# Problem statement
The entries below contain pictures, which are to be left out; write out exactly, and only, the lines from the line with "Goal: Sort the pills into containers" up to and including the line with "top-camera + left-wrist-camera".

Items listed in a dataset:
-- Opening Marker --

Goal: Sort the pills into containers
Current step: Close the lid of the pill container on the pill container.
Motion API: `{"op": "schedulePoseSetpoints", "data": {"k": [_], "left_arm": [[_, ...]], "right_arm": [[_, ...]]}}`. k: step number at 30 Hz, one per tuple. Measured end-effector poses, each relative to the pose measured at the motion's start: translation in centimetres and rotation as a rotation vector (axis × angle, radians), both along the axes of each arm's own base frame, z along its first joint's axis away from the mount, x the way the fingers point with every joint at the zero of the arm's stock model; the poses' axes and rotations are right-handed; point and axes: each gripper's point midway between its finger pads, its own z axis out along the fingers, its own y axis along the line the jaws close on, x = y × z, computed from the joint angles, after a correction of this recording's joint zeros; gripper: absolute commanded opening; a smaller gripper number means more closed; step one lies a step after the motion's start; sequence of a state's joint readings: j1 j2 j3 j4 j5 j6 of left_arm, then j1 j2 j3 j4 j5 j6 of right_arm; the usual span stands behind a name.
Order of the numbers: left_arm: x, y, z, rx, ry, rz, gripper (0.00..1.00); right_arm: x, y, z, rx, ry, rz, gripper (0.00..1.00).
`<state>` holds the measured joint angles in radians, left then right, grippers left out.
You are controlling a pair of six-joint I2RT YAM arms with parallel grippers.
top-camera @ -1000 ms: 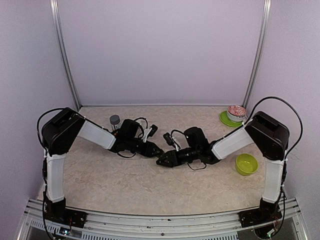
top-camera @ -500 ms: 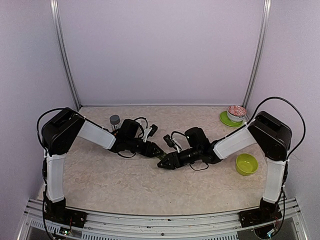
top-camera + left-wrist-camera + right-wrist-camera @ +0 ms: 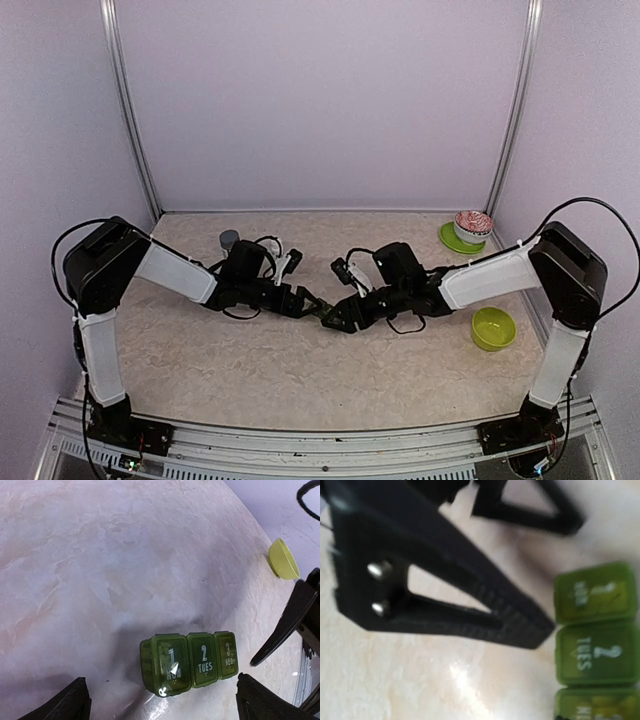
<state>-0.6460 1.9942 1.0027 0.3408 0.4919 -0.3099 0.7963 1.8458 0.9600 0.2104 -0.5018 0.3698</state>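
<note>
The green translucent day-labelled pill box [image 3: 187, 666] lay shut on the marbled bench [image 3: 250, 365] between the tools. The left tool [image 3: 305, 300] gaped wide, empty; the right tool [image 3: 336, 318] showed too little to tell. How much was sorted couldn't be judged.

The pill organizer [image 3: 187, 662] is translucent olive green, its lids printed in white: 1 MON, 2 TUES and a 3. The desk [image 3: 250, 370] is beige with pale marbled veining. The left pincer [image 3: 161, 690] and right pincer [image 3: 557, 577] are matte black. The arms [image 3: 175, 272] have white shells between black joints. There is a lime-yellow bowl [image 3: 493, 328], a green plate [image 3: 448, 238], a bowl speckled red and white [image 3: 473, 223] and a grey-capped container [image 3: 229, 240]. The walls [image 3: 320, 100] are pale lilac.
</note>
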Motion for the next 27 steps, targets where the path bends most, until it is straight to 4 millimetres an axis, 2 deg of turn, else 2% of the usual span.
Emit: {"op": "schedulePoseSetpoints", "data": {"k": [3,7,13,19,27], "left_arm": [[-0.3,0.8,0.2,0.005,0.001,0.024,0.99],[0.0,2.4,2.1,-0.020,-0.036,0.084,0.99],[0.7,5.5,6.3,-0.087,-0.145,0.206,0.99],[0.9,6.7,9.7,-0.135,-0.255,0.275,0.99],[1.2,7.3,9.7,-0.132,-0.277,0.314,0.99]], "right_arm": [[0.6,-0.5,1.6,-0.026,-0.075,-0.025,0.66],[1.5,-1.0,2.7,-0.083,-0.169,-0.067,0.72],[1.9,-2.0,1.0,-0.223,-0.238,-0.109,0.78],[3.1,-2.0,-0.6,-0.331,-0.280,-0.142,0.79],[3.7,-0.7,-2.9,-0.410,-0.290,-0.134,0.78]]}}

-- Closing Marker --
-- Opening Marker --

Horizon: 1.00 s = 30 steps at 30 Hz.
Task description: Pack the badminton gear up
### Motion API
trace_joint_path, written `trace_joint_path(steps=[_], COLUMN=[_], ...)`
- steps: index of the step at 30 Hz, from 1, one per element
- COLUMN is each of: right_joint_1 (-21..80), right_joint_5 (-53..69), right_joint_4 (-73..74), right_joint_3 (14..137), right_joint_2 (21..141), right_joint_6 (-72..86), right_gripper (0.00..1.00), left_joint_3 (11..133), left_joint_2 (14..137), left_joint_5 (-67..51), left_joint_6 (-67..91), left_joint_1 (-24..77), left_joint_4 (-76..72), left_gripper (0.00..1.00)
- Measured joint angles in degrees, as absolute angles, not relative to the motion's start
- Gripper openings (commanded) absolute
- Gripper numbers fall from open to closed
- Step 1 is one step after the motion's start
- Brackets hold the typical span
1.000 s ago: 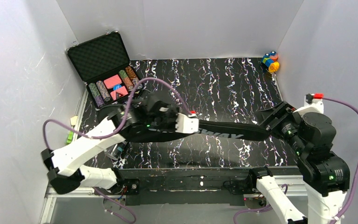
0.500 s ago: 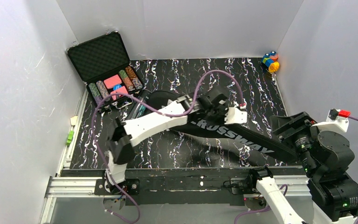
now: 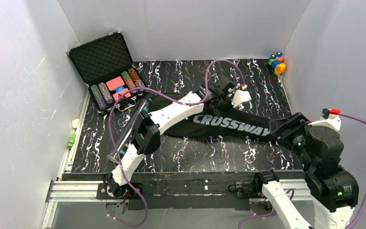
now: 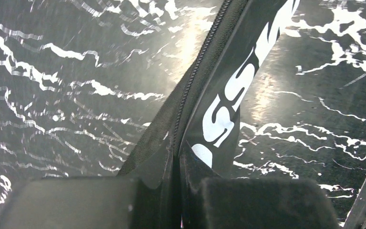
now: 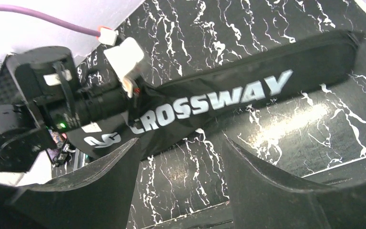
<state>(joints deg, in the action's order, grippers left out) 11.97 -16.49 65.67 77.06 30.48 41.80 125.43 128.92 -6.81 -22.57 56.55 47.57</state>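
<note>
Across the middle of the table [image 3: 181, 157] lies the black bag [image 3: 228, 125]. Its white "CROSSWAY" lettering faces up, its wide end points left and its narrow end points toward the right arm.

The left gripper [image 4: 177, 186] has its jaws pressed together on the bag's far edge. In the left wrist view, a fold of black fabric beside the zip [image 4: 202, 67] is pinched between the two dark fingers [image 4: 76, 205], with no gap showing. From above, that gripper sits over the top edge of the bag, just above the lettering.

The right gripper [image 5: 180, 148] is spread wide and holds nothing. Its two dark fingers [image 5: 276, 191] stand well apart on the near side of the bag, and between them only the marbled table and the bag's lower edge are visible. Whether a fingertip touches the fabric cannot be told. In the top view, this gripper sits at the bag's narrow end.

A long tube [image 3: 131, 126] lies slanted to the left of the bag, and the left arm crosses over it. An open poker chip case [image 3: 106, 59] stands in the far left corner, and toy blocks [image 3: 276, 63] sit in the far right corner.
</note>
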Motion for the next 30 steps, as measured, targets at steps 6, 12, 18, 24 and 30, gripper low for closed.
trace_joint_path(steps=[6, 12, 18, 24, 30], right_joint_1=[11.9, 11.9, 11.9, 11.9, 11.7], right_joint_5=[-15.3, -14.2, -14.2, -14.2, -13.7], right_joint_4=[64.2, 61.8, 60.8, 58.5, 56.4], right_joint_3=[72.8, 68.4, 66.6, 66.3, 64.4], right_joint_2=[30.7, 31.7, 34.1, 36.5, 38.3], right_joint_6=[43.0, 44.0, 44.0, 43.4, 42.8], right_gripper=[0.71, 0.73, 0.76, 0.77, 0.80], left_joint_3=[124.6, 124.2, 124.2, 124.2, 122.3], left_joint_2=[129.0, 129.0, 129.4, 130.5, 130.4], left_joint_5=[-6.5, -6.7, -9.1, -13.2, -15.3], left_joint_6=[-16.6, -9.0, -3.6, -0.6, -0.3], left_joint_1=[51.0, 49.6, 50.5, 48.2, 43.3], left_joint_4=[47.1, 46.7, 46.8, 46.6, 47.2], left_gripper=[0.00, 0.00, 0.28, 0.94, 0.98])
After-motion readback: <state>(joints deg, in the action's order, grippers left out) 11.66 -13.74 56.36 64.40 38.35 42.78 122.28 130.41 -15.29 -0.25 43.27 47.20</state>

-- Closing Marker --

# Solution for this problem
Goal: Sort the pills into containers
Current step: Close the lid of the pill container on the pill container.
Motion API: `{"op": "schedulePoseSetpoints", "data": {"k": [_], "left_arm": [[_, ...]], "right_arm": [[_, ...]]}}`. k: step number at 30 Hz, one per tuple. Measured end-effector poses, each relative to the pose measured at the motion's start: translation in centimetres and rotation as a rotation vector (axis × angle, radians), both along the axes of each arm's own base frame, z along its first joint's axis away from the mount, x the way the fingers point with every joint at the zero of the arm's stock model; the poses' axes and rotations are right-handed; point and axes: each gripper's point midway between its finger pads, its own z axis out along the fingers, its own y axis along the line the jaws close on, x = y × z, computed from the joint angles, after a correction of this recording's joint zeros; gripper: absolute commanded opening; a smaller gripper number means more closed; step one lies a step after the motion's start; sequence of a state's joint readings: j1 j2 j3 j4 j5 j6 of left_arm, then j1 j2 j3 j4 j5 j6 of right_arm; the usual span stands behind a name.
Order of the numbers: left_arm: x, y, z, rx, ry, rz, gripper (0.00..1.00); right_arm: x, y, z, rx, ry, rz, gripper (0.00..1.00).
`<state>` holds the measured joint angles in radians, left then right, grippers left out.
You are controlling a pair of six-joint I2RT YAM arms with parallel grippers.
top-camera @ -1000 ms: 
top-camera @ -500 ms: 
top-camera + left-wrist-camera + right-wrist-camera @ +0 ms: 

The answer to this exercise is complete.